§ **EXERCISE BRIEF**
From the data below, repeat exactly the lines from the line with "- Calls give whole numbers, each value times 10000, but" to the line with "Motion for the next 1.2", both included.
------------------------------------------------------------------------
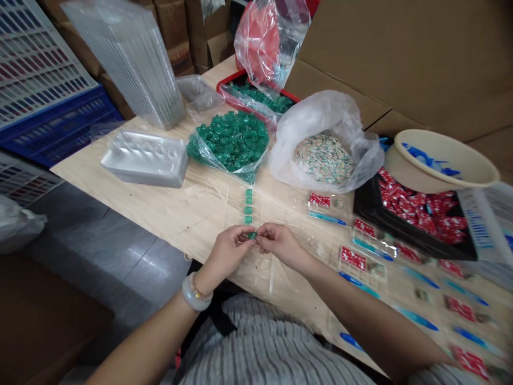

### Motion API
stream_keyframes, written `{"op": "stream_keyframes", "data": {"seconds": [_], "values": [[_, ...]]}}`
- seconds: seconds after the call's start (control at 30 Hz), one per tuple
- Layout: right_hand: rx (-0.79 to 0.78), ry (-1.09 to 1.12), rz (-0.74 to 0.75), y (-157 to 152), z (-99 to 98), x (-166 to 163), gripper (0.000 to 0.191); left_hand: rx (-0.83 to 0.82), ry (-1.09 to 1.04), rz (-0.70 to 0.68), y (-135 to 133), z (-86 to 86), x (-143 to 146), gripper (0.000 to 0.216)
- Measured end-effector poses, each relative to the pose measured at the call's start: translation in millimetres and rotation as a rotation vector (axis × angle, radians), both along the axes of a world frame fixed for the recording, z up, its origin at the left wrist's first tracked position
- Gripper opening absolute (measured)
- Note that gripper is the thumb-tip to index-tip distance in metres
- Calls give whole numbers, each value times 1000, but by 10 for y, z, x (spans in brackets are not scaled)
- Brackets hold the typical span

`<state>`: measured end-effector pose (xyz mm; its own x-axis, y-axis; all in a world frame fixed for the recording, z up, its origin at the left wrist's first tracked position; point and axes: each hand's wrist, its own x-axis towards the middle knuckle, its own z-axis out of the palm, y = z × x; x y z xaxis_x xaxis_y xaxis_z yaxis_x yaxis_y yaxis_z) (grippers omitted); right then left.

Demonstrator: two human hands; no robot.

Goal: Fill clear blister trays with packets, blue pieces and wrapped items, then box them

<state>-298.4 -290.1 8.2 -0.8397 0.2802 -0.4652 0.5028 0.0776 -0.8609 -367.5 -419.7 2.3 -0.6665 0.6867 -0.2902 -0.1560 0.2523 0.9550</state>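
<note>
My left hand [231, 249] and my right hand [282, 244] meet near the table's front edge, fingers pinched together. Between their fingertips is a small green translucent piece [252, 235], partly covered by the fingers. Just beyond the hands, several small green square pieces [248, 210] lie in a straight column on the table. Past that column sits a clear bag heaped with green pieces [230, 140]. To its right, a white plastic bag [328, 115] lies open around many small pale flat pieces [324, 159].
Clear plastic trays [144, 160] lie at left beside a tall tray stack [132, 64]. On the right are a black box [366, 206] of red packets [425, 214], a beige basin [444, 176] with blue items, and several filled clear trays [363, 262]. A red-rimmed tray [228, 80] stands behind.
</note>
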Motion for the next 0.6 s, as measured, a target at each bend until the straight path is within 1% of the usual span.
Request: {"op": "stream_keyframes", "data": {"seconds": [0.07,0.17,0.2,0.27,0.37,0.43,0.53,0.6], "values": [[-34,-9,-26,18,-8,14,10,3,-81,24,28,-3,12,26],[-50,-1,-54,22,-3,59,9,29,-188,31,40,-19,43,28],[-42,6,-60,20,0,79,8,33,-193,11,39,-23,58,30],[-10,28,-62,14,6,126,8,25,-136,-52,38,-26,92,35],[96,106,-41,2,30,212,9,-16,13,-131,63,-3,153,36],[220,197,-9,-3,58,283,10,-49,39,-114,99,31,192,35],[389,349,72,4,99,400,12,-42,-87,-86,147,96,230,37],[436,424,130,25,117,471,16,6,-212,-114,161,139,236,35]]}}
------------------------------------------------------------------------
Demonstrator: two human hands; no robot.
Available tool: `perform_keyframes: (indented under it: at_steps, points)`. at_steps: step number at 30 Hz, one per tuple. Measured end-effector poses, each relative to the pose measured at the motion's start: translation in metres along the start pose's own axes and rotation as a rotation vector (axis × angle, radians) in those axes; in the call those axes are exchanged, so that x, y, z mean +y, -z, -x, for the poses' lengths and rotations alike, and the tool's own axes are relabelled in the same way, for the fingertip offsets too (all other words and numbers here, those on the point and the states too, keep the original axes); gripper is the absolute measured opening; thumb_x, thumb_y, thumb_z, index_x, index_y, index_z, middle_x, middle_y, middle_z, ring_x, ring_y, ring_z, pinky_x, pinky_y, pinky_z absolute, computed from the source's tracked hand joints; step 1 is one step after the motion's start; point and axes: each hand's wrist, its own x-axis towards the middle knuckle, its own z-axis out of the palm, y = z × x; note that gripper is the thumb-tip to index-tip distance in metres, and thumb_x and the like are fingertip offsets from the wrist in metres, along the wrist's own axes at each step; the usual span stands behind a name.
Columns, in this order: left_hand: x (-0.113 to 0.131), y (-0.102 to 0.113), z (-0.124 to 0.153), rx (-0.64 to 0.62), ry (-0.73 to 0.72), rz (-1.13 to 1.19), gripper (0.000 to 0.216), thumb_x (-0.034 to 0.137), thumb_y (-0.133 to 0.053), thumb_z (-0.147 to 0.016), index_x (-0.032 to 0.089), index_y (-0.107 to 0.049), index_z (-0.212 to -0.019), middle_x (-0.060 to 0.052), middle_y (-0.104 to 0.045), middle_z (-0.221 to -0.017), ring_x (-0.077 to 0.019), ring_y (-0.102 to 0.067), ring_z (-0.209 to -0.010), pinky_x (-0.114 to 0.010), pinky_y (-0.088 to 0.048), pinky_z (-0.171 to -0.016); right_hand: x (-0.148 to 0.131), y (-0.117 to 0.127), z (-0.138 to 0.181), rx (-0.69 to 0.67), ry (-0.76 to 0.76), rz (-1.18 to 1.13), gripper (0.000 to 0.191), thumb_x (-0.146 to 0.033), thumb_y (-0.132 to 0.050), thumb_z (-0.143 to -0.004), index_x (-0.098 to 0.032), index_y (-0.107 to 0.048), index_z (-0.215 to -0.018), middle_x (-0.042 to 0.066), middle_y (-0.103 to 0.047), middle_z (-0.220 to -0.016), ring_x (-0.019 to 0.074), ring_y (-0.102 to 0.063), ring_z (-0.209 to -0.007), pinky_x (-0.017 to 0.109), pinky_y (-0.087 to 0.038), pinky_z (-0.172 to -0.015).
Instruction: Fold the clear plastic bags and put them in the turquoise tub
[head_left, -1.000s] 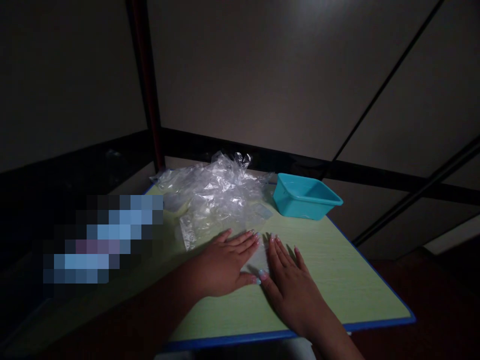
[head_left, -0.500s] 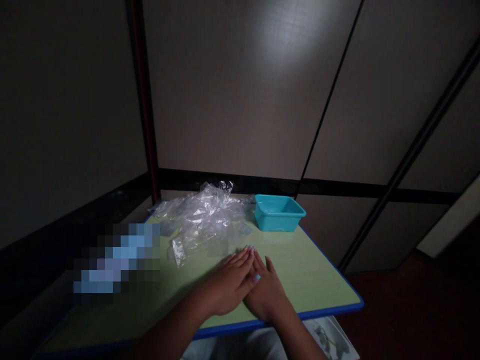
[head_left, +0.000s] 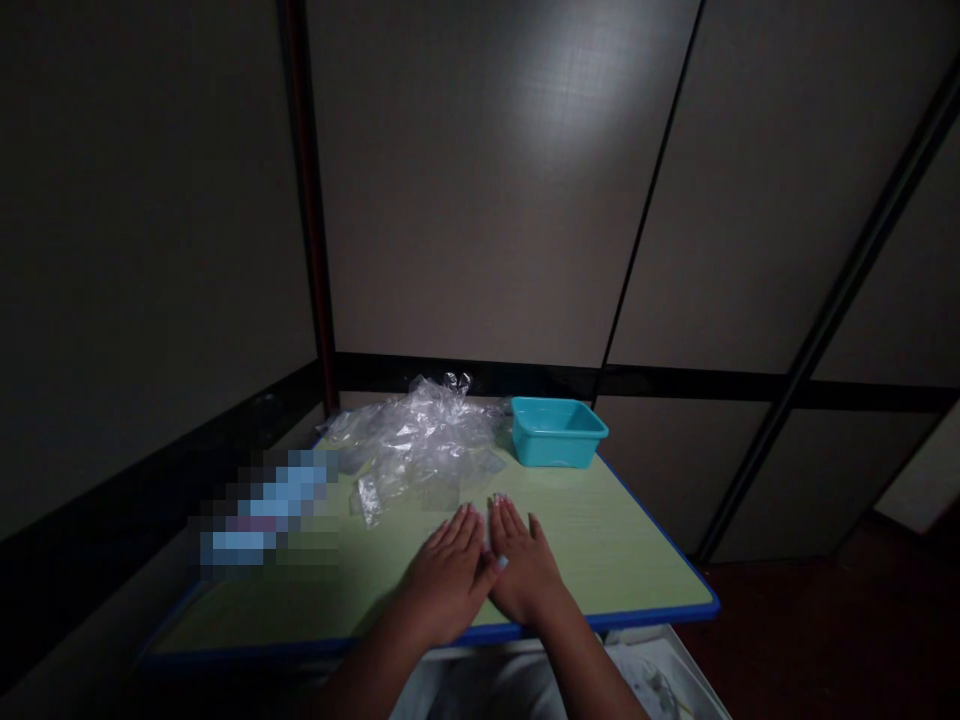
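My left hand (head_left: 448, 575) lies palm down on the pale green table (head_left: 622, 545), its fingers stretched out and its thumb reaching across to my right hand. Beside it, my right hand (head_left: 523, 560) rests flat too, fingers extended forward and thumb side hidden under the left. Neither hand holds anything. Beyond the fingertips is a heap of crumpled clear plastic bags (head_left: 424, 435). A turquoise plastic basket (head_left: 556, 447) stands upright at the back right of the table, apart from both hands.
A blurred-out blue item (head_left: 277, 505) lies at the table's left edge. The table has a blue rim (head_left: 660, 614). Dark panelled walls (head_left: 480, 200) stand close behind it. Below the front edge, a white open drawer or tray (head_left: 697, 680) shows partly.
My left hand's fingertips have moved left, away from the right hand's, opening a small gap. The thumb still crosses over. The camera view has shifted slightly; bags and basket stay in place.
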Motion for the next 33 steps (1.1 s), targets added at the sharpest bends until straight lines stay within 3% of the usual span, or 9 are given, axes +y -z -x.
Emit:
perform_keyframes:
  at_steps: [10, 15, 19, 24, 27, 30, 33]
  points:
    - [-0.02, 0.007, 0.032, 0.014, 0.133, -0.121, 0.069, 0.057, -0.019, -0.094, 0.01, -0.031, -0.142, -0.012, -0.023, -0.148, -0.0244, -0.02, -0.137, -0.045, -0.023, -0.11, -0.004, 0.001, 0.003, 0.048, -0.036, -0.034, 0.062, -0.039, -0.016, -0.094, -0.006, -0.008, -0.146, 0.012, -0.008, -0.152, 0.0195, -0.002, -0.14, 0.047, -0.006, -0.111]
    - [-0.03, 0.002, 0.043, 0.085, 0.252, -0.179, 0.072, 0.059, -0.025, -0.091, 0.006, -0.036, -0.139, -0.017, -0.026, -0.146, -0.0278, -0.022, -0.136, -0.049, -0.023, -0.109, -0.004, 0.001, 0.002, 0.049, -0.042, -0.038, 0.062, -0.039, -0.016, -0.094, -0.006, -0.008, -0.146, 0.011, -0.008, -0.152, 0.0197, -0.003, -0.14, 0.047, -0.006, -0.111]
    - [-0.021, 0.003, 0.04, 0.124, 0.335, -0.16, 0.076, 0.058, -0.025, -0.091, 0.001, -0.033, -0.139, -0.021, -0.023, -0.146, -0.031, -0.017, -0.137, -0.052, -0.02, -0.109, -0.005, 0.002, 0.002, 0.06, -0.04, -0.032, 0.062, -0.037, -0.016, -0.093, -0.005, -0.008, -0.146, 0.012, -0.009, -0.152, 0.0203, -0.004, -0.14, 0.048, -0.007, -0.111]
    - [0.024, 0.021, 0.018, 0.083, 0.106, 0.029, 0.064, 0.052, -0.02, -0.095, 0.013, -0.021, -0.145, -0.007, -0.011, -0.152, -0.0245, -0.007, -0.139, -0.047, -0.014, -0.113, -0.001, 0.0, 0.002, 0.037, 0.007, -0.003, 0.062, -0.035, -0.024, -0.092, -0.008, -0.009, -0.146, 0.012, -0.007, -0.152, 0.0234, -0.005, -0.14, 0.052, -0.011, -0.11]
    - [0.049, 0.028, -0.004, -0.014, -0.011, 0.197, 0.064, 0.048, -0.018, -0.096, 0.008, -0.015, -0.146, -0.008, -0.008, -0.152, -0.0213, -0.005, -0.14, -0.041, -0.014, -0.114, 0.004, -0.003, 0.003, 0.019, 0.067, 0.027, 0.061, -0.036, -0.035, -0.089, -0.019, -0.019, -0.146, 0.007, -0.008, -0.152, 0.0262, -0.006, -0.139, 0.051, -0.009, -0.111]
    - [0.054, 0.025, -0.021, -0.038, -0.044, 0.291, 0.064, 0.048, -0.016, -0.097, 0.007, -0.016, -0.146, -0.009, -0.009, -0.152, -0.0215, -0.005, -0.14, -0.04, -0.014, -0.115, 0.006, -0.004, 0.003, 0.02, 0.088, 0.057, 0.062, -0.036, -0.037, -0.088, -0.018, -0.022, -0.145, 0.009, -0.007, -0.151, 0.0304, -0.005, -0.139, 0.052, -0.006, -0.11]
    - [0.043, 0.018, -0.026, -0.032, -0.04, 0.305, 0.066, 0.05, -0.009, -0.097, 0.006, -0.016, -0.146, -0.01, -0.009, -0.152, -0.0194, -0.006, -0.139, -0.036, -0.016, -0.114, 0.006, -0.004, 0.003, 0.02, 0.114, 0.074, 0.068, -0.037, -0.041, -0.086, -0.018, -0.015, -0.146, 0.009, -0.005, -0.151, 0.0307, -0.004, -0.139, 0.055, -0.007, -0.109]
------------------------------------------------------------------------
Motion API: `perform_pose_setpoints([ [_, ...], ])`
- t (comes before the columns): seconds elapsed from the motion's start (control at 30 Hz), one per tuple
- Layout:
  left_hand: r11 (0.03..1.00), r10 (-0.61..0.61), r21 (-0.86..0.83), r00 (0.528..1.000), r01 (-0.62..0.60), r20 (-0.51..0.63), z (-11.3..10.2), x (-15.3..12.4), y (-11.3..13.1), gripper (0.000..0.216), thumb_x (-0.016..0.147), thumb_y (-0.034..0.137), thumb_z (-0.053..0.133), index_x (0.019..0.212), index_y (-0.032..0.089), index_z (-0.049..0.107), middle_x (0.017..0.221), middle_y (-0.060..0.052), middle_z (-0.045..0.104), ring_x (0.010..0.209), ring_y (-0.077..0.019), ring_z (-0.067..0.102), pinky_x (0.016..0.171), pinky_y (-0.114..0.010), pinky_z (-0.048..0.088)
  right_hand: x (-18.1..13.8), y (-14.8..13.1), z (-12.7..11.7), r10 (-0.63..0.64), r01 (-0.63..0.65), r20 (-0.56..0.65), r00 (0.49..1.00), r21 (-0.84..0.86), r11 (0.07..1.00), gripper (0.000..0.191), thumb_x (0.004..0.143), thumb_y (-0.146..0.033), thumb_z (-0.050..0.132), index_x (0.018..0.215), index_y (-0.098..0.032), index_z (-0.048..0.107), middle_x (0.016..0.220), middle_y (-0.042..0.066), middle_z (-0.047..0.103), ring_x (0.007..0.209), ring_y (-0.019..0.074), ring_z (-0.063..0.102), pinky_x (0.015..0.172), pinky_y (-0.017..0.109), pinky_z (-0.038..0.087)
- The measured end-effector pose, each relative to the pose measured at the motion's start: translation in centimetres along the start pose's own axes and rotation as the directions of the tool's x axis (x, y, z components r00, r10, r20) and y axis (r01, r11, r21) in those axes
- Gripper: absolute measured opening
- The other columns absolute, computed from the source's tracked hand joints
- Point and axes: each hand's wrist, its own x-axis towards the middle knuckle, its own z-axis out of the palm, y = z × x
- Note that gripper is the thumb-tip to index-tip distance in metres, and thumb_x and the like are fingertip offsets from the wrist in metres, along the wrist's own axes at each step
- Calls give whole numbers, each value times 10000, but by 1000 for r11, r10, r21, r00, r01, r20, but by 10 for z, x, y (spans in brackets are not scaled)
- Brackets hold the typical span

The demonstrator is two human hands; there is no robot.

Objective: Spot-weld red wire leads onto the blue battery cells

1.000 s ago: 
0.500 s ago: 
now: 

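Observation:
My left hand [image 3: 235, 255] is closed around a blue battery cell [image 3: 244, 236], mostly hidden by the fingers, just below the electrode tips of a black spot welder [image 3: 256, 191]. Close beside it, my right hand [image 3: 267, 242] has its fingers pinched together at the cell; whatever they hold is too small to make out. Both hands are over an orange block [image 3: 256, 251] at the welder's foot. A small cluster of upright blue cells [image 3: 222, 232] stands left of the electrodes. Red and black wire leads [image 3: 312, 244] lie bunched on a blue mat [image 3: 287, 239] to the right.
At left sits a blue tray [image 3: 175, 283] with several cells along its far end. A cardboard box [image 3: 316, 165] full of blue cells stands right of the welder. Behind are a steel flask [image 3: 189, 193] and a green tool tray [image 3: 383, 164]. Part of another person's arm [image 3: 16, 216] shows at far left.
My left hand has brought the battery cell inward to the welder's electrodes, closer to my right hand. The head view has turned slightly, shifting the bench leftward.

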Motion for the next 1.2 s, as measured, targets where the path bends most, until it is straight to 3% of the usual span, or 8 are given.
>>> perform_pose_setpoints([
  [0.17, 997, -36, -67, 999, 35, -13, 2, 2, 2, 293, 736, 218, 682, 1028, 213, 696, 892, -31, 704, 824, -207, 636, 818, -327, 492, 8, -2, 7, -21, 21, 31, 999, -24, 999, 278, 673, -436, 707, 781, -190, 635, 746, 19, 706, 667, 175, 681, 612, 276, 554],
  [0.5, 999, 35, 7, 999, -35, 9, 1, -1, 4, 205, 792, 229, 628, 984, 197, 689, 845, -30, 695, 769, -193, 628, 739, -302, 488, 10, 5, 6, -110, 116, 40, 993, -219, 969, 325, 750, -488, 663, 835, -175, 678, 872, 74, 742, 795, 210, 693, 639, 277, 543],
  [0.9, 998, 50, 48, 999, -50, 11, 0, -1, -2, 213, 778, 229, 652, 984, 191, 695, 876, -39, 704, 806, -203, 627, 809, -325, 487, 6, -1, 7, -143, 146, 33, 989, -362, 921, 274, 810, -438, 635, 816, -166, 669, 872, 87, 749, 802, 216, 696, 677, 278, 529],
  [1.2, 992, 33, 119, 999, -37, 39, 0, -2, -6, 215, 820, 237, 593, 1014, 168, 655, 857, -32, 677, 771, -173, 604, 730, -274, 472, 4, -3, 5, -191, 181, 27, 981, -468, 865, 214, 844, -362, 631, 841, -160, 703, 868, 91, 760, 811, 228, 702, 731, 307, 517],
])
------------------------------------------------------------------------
§ **RESPONSE BELOW**
- Calls give whole numbers, each value times 10000, but by 1000 for r11, r10, r21, r00, r01, r20, but by 10 for z, x, y (spans in brackets are not scaled)
- Brackets hold the typical span

The demonstrator is two human hands; there is no robot.

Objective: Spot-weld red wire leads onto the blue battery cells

1.000 s ago: 
0.500 s ago: 
now: 

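Observation:
My left hand [image 3: 235, 255] is closed around a blue battery cell [image 3: 244, 236], mostly hidden by the fingers, just below the electrode tips of a black spot welder [image 3: 256, 191]. Close beside it, my right hand [image 3: 267, 242] has its fingers pinched together at the cell; whatever they hold is too small to make out. Both hands are over an orange block [image 3: 256, 251] at the welder's foot. A small cluster of upright blue cells [image 3: 222, 232] stands left of the electrodes. Red and black wire leads [image 3: 312, 244] lie bunched on a blue mat [image 3: 287, 239] to the right.
At left sits a blue tray [image 3: 175, 283] with several cells along its far end. A cardboard box [image 3: 316, 165] full of blue cells stands right of the welder. Behind are a steel flask [image 3: 189, 193] and a green tool tray [image 3: 383, 164]. Part of another person's arm [image 3: 16, 216] shows at far left.
My left hand has brought the battery cell inward to the welder's electrodes, closer to my right hand. The head view has turned slightly, shifting the bench leftward.
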
Motion for the next 1.2 s, as measured, targets where the path bends most, until it is straight to 3% of the usual span, or 8 are given.

For this exercise, nothing more remains to be done.